QNX phrelay/phindows/phditto Multiple Exploits
The information has been provided by Luigi Auriemma.
* QNX phrelay/phindows/phditto
A] bpe_decompress stack overflow
The BPE (byte pair encoding) compression uses two stack buffers of 256 bytes called ‘left’ and ‘right’. The bpe_decompress function used in all the client/server programs of this protocol is affected by a stack based buffer-overflow caused by the lack of checks on the data sequentially stored in these two buffers.

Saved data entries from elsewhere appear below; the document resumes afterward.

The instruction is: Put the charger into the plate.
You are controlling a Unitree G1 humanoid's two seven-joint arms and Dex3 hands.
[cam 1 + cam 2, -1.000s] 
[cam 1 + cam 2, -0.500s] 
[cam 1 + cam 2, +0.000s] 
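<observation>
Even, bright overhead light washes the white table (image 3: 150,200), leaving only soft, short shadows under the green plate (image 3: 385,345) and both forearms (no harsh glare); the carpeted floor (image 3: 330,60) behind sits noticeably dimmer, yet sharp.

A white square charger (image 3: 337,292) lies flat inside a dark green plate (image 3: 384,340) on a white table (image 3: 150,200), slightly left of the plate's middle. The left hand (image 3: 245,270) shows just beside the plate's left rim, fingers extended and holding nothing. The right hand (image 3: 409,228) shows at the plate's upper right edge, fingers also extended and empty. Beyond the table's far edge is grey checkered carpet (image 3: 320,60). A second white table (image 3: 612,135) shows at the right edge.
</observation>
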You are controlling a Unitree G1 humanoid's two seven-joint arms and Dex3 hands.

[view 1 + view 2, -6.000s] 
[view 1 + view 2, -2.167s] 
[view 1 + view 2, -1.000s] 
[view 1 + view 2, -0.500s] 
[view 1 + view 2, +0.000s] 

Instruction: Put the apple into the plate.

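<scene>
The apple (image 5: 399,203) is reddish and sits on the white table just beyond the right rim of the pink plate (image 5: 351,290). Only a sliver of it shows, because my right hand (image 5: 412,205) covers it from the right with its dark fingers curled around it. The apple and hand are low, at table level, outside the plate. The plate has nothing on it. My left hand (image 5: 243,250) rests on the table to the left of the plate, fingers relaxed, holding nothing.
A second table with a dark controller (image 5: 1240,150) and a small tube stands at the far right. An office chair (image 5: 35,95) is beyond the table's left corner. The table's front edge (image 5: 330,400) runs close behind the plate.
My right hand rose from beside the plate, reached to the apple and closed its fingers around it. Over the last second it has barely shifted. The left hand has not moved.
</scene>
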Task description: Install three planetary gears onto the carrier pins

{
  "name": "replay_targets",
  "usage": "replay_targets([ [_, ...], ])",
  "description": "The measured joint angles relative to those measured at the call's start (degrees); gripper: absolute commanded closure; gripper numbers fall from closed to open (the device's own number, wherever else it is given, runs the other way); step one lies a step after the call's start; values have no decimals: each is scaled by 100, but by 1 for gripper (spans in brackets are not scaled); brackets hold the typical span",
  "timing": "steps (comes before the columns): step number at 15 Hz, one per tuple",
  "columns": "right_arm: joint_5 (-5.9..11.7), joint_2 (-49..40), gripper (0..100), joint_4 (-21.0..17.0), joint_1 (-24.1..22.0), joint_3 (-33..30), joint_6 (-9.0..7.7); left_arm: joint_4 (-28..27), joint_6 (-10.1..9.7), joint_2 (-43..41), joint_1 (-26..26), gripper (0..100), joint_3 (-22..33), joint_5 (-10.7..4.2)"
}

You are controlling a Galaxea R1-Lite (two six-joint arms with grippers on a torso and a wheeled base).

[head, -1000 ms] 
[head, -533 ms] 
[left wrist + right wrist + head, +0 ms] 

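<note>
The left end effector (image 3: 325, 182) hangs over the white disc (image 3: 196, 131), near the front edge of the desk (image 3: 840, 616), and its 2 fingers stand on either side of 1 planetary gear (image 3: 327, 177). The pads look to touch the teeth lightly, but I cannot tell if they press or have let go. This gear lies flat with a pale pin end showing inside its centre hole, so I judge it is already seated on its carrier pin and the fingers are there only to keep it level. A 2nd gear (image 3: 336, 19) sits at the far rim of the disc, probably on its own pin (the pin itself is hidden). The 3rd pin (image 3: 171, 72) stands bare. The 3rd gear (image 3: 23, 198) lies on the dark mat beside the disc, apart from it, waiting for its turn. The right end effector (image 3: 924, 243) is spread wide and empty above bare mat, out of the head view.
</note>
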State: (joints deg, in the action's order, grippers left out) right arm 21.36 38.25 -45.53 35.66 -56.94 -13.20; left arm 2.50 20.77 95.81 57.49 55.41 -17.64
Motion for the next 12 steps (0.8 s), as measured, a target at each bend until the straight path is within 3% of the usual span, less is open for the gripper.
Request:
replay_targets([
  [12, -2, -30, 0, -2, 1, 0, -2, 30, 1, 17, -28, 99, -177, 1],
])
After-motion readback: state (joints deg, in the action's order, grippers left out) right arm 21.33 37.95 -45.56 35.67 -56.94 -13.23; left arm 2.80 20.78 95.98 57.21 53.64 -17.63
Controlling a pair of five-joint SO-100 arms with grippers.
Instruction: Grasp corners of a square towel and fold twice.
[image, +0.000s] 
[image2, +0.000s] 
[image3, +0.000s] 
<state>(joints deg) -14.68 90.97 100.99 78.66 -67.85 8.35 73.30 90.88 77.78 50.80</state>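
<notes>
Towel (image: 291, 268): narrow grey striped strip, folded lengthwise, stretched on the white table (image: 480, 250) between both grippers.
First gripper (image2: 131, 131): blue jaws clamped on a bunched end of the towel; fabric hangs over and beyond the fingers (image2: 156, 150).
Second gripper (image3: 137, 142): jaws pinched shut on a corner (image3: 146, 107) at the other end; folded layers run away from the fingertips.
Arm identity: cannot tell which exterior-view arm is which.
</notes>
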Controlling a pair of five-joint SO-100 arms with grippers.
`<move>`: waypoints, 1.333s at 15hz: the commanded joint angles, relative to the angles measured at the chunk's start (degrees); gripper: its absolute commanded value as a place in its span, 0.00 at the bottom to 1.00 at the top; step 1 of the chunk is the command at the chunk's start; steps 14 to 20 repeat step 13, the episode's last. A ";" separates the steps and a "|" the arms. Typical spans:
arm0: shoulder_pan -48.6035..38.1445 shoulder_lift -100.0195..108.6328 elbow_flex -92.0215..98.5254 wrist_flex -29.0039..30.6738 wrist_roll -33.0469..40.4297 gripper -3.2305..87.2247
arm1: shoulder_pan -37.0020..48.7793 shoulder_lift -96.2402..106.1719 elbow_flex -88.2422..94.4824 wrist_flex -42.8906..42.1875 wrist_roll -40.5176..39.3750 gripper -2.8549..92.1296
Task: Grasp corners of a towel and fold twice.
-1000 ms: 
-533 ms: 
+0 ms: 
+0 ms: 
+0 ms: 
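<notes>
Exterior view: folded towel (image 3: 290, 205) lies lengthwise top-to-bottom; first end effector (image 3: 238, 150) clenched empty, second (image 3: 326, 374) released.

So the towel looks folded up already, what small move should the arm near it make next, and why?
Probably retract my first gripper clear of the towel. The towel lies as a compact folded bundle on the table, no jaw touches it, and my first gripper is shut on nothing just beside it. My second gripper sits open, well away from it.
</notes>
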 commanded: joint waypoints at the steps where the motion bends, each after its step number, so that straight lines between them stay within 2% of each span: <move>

A] Photon Session buffer overflow
Buffer-overflow affecting phrelay in the handling of the device file specified by the client as existing Photon session.
Note: considering that phrelay is not enabled by default and allows to connect without authentication directly to /dev/photon (the screen
visible phisically on the machine) and phindows/phditto must be manually pointed to the malicious host for exploiting bug A, this advisory must be considered only a case study and nothing more.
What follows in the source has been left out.